⟨
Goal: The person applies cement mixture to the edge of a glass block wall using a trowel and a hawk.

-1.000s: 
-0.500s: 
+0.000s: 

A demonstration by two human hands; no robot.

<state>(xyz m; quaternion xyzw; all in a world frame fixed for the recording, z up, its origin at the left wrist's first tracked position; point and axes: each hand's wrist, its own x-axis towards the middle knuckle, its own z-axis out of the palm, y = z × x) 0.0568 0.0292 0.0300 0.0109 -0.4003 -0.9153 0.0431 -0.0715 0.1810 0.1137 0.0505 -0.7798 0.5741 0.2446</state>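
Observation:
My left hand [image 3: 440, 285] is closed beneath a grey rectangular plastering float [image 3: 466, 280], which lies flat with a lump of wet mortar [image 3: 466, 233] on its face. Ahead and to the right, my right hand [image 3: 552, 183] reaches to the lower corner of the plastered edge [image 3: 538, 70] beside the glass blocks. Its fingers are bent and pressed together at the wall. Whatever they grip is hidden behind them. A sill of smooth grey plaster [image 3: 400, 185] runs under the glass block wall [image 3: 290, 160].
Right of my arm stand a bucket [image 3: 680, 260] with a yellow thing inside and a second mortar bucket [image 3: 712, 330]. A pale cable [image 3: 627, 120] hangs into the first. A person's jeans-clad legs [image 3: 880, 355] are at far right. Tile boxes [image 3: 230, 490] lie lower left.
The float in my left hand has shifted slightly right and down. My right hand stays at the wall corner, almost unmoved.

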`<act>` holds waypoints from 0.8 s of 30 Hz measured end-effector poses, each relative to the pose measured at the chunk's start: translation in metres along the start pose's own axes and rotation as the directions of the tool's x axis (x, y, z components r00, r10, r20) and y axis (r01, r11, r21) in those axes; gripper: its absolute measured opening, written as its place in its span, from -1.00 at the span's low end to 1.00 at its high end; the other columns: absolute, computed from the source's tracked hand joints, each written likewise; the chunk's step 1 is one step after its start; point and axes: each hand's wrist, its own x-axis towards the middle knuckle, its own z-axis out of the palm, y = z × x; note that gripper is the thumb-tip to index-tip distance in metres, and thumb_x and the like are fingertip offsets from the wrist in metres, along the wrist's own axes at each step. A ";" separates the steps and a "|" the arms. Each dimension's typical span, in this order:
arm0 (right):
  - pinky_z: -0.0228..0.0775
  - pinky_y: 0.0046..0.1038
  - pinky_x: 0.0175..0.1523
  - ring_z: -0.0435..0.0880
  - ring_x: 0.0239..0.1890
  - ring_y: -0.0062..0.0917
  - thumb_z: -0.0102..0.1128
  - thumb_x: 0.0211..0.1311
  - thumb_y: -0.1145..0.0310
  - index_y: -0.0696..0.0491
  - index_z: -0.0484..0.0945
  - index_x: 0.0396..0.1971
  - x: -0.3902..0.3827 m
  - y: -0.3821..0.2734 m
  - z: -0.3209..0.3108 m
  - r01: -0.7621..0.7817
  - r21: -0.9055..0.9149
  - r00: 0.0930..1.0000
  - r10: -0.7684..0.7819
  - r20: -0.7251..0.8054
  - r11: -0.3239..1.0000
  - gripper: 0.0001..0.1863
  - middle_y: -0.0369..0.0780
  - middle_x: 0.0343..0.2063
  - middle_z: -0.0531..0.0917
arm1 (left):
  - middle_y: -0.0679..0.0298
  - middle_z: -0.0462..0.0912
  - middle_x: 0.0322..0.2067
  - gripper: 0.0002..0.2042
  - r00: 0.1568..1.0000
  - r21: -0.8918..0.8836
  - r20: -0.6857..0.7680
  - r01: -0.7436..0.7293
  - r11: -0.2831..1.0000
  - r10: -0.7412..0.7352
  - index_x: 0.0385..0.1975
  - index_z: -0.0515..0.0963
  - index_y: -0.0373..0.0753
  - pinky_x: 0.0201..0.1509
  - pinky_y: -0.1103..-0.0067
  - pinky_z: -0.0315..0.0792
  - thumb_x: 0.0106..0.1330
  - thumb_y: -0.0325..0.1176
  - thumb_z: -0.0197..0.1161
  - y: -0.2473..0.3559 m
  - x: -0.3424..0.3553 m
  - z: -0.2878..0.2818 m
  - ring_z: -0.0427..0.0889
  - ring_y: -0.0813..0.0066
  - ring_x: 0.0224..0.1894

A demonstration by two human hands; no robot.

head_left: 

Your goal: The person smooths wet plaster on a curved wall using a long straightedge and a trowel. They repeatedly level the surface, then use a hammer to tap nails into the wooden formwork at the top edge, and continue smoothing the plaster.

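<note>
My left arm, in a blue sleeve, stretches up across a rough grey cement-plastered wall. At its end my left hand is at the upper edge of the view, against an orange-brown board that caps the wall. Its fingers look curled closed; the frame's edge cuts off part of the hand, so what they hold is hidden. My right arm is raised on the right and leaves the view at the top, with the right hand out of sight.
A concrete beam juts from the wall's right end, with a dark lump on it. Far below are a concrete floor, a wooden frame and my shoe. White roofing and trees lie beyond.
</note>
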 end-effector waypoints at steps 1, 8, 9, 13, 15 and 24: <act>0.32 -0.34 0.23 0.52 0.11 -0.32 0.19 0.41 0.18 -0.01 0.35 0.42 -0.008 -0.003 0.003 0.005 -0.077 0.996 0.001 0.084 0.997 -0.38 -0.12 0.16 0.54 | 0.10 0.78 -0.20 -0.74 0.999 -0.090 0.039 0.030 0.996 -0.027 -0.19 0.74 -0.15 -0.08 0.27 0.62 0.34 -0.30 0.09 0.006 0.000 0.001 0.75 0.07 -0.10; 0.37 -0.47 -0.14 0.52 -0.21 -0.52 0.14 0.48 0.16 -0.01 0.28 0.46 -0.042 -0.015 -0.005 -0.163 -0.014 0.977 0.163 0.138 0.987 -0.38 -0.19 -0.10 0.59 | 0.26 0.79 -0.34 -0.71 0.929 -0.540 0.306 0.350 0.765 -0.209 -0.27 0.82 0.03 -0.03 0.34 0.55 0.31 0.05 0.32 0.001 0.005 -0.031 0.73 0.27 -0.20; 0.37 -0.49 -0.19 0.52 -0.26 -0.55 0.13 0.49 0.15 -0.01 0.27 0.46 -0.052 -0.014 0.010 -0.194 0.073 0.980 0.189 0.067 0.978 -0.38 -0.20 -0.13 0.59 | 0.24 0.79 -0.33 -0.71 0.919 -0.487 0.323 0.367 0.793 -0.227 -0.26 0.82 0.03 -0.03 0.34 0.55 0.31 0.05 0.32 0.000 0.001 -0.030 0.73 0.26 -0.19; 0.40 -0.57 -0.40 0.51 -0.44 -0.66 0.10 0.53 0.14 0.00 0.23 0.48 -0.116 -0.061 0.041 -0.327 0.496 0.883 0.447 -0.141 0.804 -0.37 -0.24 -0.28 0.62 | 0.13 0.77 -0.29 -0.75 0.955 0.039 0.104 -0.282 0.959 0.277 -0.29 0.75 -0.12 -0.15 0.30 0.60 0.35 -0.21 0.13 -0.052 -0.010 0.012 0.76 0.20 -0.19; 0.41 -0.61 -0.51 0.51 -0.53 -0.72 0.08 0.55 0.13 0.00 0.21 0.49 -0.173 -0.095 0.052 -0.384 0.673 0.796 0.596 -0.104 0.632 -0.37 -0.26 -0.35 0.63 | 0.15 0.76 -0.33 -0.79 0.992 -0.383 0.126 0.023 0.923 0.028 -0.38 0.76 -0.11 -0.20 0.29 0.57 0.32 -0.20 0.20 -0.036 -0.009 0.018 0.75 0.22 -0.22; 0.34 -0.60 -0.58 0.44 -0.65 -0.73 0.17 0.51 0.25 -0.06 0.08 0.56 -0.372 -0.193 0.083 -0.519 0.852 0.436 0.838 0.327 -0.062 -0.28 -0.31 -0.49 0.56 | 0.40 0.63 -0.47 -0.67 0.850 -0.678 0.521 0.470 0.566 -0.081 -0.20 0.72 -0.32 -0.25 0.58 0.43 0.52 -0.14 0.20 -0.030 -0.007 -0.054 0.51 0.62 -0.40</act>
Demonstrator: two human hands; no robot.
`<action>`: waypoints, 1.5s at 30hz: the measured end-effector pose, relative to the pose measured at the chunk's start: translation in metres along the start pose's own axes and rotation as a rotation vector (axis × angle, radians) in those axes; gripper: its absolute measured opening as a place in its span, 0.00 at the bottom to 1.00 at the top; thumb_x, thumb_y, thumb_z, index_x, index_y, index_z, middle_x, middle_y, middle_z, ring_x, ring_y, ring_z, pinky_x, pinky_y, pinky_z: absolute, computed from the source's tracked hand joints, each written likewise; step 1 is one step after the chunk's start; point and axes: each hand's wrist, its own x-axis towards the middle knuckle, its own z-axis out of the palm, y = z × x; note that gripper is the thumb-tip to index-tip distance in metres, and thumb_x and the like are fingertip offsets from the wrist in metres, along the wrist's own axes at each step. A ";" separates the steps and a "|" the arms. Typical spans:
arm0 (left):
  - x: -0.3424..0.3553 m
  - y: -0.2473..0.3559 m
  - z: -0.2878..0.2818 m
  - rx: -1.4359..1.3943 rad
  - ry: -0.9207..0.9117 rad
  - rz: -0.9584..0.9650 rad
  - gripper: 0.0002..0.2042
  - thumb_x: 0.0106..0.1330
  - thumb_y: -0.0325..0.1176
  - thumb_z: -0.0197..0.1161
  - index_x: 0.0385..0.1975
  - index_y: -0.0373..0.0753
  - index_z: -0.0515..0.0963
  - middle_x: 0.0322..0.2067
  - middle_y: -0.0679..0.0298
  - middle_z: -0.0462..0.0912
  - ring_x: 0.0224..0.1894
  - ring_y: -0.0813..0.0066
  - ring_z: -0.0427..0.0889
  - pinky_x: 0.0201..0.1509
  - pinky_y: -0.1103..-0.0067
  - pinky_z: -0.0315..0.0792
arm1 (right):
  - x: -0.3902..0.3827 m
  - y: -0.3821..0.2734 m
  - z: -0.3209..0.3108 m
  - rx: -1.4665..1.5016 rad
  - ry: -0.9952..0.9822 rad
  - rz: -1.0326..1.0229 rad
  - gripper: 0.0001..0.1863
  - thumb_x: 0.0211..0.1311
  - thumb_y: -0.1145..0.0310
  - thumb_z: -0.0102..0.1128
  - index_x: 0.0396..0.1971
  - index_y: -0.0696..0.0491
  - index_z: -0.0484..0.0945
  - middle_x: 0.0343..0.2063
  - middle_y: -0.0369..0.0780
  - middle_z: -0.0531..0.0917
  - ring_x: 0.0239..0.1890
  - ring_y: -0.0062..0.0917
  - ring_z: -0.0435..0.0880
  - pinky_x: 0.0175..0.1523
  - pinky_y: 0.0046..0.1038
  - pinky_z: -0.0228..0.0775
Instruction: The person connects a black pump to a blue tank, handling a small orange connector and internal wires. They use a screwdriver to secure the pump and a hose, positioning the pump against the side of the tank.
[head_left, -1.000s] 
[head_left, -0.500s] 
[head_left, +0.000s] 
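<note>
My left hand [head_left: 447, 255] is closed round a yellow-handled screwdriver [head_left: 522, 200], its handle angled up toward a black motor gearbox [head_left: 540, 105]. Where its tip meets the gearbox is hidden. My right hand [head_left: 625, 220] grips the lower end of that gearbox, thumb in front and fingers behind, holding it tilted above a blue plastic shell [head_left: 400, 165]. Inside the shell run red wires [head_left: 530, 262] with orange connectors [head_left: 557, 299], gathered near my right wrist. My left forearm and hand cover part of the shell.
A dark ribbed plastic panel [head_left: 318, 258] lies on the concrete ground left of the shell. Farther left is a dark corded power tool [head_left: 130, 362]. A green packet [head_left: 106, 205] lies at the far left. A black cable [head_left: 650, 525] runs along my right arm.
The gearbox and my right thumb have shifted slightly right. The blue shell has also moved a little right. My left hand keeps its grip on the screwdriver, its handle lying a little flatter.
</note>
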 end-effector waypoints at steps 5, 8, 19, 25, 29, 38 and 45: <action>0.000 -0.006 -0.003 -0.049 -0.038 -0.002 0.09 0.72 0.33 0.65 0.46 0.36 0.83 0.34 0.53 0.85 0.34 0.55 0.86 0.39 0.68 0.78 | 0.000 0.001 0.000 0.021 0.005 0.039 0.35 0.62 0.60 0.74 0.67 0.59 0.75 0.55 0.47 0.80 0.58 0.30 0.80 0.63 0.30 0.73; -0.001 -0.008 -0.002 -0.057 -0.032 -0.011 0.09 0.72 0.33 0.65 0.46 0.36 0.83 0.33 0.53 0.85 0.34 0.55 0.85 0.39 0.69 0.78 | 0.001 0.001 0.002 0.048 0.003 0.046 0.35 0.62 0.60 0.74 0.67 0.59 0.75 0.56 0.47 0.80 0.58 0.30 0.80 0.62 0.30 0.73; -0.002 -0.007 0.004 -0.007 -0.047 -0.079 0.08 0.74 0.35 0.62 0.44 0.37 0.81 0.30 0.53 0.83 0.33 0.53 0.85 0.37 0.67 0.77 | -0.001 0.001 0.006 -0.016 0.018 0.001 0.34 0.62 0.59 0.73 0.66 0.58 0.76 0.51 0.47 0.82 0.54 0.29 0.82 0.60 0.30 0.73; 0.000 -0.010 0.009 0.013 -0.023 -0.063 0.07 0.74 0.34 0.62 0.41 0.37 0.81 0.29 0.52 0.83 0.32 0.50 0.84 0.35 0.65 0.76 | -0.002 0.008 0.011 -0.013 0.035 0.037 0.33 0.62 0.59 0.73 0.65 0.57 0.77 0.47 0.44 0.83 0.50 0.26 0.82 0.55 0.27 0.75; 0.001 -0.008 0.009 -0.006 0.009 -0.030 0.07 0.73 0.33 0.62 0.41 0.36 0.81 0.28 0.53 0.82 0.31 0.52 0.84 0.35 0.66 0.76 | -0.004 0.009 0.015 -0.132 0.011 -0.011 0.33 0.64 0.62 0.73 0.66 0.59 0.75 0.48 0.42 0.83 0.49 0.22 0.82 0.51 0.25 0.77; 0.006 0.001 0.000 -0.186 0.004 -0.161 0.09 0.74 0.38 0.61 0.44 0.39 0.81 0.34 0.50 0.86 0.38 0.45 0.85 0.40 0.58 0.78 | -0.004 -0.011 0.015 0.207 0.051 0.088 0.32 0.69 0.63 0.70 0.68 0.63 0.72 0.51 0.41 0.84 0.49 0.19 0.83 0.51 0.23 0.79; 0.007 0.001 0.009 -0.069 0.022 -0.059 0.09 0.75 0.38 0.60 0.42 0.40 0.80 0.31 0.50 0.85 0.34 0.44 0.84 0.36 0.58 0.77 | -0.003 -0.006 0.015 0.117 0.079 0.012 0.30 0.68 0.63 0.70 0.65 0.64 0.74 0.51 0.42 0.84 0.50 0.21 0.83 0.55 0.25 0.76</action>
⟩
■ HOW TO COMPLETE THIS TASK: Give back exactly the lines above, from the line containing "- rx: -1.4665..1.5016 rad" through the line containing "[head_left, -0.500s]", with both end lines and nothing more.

■ THE ANSWER:
  - rx: -1.4665..1.5016 rad
  - ry: -0.9952..0.9822 rad
  - rz: -1.0326..1.0229 rad
  - gripper: 0.0001..0.1863
  - thumb_x: 0.0211..0.1311
  - thumb_y: -0.1145..0.0310
  - thumb_z: -0.0102..0.1128
  - index_x: 0.0396..0.1971
  - index_y: -0.0696..0.0491
  - index_z: -0.0484..0.0945
  - middle_x: 0.0343..0.2063
  - middle_y: -0.0369..0.0780
  - middle_z: -0.0531..0.0917
  - ring_x: 0.0239..0.1890
  - ring_y: -0.0062..0.0917
  - ring_z: -0.0435..0.0880
  - pinky_x: 0.0175..0.1523
  - pinky_y: 0.0046..0.1038
  - pinky_z: -0.0228..0.0775
Instruction: The person connects a black pump to a blue tank, handling a small orange connector and internal wires. They use a screwdriver to secure the pump and a hose, positioning the pump against the side of the tank.
[head_left, -1.000s] 
[head_left, -0.500s] 

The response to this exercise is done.